Support First Things by turning your adblocker off or by making a  donation. Thanks!

Soft Patriarchs, New Men: How Christianity Shapes Fathers and Husbands
by W. Bradford Wilcox
University of Chicago Press, 328 pp. $20 paper

In the imaginations of feminists and their admirers in the media and intelligentsia, there lurks a kind of bogeyman”the conservative Christian man”a neanderthalic creature who, if he does not regularly beat his wife black-and-blue in the name of God, at least keeps her in her proper place, the kitchen, preferably shoeless and perpetually gestating.
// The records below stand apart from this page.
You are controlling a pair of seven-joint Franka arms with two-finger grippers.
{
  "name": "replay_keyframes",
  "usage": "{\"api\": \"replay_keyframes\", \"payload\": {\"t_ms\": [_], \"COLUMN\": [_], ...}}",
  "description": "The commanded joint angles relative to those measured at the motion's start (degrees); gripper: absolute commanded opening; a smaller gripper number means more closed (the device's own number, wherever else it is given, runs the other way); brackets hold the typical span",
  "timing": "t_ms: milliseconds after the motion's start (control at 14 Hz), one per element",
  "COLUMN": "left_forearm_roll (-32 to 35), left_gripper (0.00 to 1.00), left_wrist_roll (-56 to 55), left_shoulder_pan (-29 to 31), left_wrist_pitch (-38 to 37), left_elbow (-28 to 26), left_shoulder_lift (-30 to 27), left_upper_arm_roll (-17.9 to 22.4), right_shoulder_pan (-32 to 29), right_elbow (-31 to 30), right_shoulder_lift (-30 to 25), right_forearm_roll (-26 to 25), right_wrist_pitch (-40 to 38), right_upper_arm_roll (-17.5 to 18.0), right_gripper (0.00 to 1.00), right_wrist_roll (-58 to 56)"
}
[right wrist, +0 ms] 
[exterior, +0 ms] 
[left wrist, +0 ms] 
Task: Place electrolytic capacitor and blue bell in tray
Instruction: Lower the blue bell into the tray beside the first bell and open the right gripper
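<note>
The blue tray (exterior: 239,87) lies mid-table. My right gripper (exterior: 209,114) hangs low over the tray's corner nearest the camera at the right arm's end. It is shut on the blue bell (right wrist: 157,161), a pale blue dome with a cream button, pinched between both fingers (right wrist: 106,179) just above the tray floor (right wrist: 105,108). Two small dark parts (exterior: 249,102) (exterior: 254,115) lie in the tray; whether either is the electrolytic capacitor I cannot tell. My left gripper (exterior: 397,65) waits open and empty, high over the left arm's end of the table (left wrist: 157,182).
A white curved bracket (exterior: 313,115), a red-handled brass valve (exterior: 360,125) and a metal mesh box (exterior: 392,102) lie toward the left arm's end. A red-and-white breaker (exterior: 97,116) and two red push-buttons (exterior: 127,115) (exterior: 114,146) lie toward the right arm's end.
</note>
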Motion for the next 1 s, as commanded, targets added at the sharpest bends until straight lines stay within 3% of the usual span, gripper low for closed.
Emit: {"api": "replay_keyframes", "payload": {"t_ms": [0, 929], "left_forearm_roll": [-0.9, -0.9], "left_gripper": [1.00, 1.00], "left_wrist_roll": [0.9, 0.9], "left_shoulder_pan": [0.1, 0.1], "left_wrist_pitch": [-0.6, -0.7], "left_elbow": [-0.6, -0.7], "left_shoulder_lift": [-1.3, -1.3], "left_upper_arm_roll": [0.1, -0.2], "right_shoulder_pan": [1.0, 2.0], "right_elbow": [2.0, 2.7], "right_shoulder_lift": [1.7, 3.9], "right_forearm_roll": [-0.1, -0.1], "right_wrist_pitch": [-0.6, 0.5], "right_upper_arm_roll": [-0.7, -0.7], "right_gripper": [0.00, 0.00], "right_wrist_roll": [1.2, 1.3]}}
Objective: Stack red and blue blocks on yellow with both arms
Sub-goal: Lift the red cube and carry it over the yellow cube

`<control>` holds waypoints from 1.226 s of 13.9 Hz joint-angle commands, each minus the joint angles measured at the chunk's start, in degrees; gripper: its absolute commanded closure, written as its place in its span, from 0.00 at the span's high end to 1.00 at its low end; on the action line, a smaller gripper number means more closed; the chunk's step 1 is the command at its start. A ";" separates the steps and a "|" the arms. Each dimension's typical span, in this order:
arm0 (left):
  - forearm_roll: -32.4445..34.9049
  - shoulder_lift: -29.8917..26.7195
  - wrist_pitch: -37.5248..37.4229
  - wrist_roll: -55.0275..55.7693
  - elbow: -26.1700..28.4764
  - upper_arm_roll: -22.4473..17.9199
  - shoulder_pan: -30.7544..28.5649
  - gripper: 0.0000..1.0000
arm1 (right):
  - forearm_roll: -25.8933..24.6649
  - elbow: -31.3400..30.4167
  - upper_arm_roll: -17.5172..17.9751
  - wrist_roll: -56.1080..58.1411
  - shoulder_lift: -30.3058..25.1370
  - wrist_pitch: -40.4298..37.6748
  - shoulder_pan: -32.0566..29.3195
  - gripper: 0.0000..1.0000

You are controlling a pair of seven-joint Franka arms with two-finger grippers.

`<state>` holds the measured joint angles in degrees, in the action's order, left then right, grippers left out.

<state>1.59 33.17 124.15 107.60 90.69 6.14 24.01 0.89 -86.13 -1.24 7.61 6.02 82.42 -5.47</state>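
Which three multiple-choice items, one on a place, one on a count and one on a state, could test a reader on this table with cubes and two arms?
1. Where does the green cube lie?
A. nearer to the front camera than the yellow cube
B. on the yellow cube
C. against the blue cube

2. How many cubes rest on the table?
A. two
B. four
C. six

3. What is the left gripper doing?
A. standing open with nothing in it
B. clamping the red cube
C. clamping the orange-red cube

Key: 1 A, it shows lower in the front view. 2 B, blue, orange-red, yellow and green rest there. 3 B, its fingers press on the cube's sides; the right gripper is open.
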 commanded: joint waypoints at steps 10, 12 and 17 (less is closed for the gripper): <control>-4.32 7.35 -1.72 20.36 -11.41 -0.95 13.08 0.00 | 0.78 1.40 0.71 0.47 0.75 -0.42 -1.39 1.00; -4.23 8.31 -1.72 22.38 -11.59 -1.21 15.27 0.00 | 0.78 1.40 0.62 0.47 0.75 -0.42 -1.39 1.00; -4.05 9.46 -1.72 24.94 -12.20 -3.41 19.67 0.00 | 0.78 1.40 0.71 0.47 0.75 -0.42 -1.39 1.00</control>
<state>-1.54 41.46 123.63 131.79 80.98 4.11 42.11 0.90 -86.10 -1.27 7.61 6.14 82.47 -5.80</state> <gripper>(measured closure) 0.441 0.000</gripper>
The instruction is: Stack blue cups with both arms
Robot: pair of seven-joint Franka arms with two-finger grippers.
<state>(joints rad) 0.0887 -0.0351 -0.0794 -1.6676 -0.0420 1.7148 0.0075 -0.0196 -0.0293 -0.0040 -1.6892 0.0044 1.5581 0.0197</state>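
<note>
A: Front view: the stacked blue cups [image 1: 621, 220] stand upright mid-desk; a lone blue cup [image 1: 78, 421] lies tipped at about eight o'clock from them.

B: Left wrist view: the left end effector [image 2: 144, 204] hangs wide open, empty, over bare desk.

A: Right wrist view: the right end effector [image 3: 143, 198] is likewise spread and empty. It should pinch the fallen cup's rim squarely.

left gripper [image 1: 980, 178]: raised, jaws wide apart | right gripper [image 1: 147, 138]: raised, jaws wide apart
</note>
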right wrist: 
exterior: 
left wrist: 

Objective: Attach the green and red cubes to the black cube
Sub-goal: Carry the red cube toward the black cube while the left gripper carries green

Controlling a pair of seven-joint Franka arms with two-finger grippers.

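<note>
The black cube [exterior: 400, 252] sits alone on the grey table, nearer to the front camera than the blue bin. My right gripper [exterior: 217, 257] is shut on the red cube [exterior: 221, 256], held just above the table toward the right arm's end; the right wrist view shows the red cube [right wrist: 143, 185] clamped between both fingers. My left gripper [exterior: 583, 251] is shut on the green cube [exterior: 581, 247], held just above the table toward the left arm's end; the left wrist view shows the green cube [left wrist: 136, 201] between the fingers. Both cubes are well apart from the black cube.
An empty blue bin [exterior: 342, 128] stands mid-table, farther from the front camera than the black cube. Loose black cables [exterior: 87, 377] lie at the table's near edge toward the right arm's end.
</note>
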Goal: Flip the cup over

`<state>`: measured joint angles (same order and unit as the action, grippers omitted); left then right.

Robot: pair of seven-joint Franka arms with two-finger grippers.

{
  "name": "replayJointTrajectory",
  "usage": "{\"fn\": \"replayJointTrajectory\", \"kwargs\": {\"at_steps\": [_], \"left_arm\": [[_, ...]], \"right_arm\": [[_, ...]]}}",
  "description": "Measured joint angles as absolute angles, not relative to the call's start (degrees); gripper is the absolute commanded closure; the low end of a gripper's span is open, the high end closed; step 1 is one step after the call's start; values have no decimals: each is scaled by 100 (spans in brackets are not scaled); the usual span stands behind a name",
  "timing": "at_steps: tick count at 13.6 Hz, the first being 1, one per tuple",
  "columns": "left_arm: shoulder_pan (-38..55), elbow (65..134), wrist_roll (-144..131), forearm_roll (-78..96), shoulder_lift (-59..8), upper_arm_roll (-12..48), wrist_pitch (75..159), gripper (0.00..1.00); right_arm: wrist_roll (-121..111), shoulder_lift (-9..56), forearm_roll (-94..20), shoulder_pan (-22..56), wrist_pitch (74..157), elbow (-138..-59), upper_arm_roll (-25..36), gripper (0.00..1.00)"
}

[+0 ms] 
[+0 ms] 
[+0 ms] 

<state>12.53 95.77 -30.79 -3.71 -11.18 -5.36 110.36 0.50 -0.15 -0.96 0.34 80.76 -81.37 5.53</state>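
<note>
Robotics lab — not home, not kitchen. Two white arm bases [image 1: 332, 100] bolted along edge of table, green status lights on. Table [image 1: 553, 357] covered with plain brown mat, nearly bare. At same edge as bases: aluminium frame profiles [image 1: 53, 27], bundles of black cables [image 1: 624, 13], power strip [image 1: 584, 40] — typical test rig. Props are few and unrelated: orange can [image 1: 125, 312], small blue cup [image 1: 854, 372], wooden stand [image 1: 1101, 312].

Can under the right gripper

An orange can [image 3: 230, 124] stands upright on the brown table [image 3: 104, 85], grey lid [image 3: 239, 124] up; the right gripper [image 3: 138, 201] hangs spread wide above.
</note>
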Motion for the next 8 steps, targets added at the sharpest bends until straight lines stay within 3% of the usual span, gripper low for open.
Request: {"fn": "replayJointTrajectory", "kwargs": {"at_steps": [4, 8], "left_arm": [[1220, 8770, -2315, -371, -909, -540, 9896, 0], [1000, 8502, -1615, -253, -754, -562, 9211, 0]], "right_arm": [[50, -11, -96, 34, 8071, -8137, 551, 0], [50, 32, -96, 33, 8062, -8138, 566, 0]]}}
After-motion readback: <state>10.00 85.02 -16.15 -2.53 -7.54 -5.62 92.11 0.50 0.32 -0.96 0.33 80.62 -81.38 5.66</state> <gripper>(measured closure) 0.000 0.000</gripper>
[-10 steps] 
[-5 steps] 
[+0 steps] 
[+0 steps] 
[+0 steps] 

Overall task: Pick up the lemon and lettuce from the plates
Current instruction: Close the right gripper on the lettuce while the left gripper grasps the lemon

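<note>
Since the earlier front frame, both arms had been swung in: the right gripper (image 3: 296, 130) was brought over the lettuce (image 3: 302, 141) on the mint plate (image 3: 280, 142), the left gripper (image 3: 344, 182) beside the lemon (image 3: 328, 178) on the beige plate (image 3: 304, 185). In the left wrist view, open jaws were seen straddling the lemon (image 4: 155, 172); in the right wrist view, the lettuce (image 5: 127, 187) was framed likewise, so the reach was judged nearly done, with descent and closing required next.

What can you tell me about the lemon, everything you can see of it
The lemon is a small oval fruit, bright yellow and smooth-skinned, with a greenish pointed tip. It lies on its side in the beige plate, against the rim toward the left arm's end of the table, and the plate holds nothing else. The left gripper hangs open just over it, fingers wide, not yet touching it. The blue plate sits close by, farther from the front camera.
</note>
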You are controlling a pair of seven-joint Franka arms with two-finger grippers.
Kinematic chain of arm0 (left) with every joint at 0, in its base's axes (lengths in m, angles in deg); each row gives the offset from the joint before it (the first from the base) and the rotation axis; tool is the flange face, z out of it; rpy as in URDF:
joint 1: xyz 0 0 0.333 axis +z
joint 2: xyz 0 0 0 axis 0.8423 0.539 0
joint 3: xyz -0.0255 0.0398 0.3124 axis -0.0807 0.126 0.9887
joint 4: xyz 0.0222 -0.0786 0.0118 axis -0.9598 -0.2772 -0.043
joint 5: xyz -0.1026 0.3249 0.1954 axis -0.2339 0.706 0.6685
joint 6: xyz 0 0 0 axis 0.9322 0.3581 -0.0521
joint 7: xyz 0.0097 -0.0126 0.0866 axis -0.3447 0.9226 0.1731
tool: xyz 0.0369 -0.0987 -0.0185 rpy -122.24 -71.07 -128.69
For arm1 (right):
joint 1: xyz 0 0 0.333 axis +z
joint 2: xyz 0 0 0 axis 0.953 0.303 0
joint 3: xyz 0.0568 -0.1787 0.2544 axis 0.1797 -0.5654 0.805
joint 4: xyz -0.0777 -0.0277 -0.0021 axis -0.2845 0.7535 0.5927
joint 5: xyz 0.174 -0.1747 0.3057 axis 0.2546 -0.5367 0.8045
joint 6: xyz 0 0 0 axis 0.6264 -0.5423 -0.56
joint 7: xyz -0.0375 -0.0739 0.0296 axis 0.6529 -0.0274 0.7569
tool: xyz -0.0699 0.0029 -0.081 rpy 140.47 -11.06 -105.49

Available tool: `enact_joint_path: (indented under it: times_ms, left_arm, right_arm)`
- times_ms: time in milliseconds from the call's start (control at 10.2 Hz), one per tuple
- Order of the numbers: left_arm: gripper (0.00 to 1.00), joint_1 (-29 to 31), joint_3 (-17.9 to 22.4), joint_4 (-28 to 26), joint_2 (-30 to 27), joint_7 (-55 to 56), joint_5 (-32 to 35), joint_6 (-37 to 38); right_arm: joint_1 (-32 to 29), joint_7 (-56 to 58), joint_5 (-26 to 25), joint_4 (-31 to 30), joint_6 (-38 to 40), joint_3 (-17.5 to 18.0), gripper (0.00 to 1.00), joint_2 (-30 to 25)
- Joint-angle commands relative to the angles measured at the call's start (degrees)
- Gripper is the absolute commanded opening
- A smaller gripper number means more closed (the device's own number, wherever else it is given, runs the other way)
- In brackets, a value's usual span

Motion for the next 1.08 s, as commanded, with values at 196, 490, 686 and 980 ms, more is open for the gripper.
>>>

We see this monster in Margaret Atwood’s novel The Handmaid’s Tale , where a theocratic patriarchy forbids women to read books, and we see him in the movie Kinsey , in which the future sexologist’s pompous, teetotaling, Bible-wielding father (played by the massive-browed John Lithgow) cows his wife at the dinner table and disowns his son for daring to attend a different college from the one where dad teaches. We hear the evangelical Promise Keepers movement de-nounced by Patricia Ireland of the National Organization for Women as a “feel-good form of male supremacy” designed to “keep women in the back seat.” And when the Southern Baptists issued a statement in 1998 affirming the father’s headship of the family as defined in the New Testament letters of Paul of Tarsus, we heard journalists Cokie Roberts and Steve Roberts warning the nation that this sort of thing could “lead to abuse, both physical and emotional.”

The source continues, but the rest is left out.